How Much to Disclose
When a disclosure is made, there are some fundamentals to keep in mind. Most importantly, a full disclosure must be made. Not just that the incident happened or something came about, but a full disclosure including details which may be painful and embarrassing to discuss. To many applicants, this is as difficult as any other part of the application process. If a disclosure is held back or skewed the narration in favor of the applicant, it creates yet another issue for the state licensing board to consider.
The burden is always on the Applicant to prove good moral character so any disclosure made with the logic that the bar investigators will figure it out themselves is short-sighted. Make the investigator’s job easier; disclose in full.
Hiding it or ‘forgetting’ about it is more egregious. Remember it is the cover-up and not the crime that usually causes most problems for applicants. Make sure to review all sources of information including school records, police reports, witness statements, employment records and the like. If you are making a written disclosure without those, make it clear you may augment your disclosure with further records upon their receipt.
Explaining the Conduct
Assuming the applicant openly and honestly disclosed the issues which concern the application to practice law, the next step is to understand why.

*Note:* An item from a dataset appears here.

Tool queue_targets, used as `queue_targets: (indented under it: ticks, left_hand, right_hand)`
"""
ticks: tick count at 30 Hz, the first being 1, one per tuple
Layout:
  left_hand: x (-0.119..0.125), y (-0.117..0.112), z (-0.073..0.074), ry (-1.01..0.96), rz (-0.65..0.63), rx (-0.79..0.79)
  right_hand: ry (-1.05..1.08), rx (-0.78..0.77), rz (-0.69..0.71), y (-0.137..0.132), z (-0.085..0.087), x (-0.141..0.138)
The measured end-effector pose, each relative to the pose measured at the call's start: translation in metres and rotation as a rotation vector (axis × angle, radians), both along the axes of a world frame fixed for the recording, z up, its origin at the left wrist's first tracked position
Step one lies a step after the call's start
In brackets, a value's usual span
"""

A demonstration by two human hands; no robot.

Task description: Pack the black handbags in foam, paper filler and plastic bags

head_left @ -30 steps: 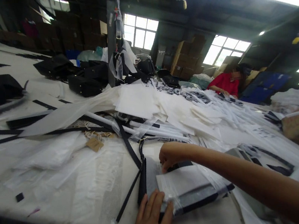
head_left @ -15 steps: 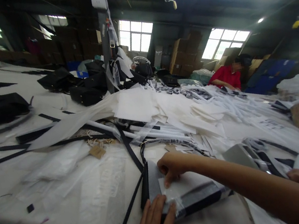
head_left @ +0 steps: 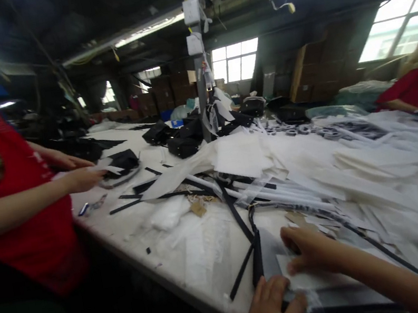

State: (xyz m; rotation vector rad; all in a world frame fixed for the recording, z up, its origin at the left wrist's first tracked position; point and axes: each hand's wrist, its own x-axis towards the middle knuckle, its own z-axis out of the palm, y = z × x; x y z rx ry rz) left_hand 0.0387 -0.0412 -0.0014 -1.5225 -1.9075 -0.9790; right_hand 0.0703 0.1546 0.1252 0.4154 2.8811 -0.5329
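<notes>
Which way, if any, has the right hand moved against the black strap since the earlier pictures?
No. The right hand stays on the white sheet just right of the black strap; only the camera swung left.

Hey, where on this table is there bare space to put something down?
Bare tabletop shows along the near edge, between the black strips and the clear bags. From the white sheets rightward it is piled solid, and your left hand and right hand rest on the pouch.

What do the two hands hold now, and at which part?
Neither lifts anything. The left hand lies flat on the near left corner of the clear bag; the fingers of the right hand press its far left edge.
</notes>
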Motion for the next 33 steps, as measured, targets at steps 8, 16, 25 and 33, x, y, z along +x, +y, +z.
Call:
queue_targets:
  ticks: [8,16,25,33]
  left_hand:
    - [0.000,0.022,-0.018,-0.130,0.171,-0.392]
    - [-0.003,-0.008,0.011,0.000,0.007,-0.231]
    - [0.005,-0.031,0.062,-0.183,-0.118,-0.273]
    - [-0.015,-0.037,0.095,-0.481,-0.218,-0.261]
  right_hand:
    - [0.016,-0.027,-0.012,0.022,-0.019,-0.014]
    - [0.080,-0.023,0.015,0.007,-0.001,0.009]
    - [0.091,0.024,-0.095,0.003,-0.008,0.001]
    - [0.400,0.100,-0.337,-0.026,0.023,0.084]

After making a full disclosure, the obvious questions will be “Why?” and “How do we know this will not happen again?” That explanation is equally important. To simply say that “I really learned by lesson” or “I assure this will not happen again”, is totally inadequate. The applicant is in a difficult position. A negative cannot be proven by saying that it was an anomaly or it was an isolated incident. The explanation has to be more credible.
There may be a back story which the applicant needs to provide. There may be other things going on in the applicant’s life which would give a more credible context to his/her actions. Sometimes all of us suffer personal difficulties which overwhelm us, even temporarily. Recognizing that is the first step toward a more credible explanation. Taking positive action to address those concerns goes even farther.
How a Lawyer May Help
Sometimes a lawyer can assist an applicant in preparing his/her application or preparing for an informal interview or formal hearing. Our office reviews hundreds of applications from all over the country. We do so with an eye toward extracting proper disclosure from the applicant’s records and personal recall. We accomplish this by asking the hard questions early in the process. When necessary, we refer the applicant for more extensive counseling to help address those issues which could be a handicap to an application. No matter where the applicant is from or where he/she wants to practice law, good moral character will be a cornerstone of his/her application and future conduct. By starting off on the right foot, the applicant puts him/her in a much better position to succeed.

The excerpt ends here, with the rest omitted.